La vie de la femme du voyageur n’était pas de tout repos. Étant seule la plupart du temps, elle devait s’acquitter de toutes les tâches pendant les absences prolongées de son mari. Toutefois, elle était plus émancipée que les autres femmes, puisqu’elle possédait un pouvoir décisionnel au sein du foyer. Si elle affrontait de nombreux défis quotidiens, la plus grande angoisse de l’épouse blanche du voyageur était de savoir s’il résisterait à toutes les tentations des contrées sauvages.
Les femmes indigènes ne connaissaient pas les tabous imposés par la morale occidentale. Elles disposaient donc librement des faveurs de leur corps, ce qui faisait d’elles des compagnes idéales pour les voyageurs de passage.
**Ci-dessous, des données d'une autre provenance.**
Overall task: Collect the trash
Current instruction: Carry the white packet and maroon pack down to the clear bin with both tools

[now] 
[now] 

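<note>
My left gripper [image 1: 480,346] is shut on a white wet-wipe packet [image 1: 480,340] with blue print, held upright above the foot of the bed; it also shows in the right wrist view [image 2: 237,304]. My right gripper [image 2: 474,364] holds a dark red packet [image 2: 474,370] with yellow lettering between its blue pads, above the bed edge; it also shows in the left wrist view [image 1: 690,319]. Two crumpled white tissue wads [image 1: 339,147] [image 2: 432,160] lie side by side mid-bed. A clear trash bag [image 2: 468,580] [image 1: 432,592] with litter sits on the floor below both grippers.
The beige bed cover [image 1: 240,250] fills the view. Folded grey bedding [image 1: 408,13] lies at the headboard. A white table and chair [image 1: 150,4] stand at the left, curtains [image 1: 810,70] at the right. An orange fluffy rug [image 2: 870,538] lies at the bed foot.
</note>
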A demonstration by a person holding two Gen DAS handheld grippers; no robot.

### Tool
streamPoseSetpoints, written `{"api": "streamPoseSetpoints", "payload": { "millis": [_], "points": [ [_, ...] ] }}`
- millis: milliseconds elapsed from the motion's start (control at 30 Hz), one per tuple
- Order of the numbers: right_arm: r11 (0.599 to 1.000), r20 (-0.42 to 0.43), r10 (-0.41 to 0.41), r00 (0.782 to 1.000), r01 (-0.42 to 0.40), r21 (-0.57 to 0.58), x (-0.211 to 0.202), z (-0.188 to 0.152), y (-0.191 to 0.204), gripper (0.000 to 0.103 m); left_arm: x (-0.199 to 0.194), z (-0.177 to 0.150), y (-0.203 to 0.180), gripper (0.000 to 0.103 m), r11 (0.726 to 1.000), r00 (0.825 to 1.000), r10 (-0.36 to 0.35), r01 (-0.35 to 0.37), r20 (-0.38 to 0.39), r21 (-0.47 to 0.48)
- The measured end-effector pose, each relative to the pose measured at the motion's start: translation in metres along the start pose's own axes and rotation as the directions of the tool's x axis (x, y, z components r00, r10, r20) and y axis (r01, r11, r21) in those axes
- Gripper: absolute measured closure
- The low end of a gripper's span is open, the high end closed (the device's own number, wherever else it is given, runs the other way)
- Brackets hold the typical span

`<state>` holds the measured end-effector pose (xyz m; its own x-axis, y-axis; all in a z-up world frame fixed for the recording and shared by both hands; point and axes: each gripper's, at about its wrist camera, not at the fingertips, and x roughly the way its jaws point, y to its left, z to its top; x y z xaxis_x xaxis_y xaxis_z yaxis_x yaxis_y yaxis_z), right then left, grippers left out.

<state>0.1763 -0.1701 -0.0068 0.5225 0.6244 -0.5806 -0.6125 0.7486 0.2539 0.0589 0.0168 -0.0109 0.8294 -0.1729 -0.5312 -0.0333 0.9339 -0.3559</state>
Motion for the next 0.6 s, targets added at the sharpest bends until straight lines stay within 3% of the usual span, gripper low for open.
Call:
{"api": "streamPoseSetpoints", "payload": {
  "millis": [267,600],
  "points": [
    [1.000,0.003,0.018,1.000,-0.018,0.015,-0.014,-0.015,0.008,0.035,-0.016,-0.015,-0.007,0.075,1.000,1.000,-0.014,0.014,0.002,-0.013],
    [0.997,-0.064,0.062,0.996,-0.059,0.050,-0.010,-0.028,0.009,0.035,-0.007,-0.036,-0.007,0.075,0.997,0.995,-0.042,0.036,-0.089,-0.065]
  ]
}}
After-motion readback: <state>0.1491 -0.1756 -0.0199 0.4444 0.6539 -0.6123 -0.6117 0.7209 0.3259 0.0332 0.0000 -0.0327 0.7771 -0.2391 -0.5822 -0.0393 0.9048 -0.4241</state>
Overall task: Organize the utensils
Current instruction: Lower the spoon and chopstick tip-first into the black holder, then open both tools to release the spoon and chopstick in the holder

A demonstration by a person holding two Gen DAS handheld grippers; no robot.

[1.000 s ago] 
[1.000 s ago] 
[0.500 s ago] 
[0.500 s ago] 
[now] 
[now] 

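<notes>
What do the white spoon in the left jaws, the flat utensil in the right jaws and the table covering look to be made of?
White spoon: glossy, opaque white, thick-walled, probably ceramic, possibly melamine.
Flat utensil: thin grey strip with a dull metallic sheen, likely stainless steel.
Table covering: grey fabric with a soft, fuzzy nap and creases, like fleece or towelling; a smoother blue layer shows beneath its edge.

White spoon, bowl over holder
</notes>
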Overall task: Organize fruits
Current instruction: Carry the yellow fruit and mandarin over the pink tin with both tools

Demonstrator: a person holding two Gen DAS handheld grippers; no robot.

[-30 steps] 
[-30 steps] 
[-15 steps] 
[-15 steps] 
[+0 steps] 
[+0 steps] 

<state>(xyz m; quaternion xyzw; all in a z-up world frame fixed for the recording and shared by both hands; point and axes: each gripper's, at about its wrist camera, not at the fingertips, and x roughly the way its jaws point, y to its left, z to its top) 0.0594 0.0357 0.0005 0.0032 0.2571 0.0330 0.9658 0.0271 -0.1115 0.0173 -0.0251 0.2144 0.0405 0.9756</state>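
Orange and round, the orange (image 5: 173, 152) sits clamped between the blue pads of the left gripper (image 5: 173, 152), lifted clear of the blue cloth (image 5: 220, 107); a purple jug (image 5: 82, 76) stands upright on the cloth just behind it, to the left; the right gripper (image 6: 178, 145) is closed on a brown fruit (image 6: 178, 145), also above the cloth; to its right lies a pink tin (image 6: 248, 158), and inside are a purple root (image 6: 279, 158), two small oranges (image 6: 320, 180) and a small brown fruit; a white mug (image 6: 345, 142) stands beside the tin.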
Bien que les premiers Blancs qu’elles rencontrèrent leur parussent peu attirants, elles en vinrent à les attendre avec impatience tant ils étaient attentionnés et pleins d’égards.
Même s’il avait une femme qui espérait son retour à la maison, le voyageur n’avait que faire de la fidélité lorsqu’il se retrouvait aux postes de traite après un long voyage. Peu reconnu pour ses bonnes mœurs, il suscitait souvent la désapprobation des missionnaires. Chez les Autochtones, les unions passagères avec des Blancs étaient plutôt bien vues. Des voyageurs développaient parfois certains liens avec des femmes indigènes, qu’ils tentaient de revoir brièvement chaque année.
Il était fréquent que la femme inuite ou amérindienne tombe enceinte et donne naissance à un petit métis, également appelé « sang-mêlé ». L’enfant était alors élevé comme les autres autochtones puisque, pour les peuplades sauvages, la notion d’illégitimité n’existait pas. Devenus adultes, les hommes se mariaient dans la tribu. Les femmes, elles, pouvaient espérer séduire un voyageur comme l’avait fait leur mère, mais il était très rare qu’elles aillent vivre parmi les Blancs.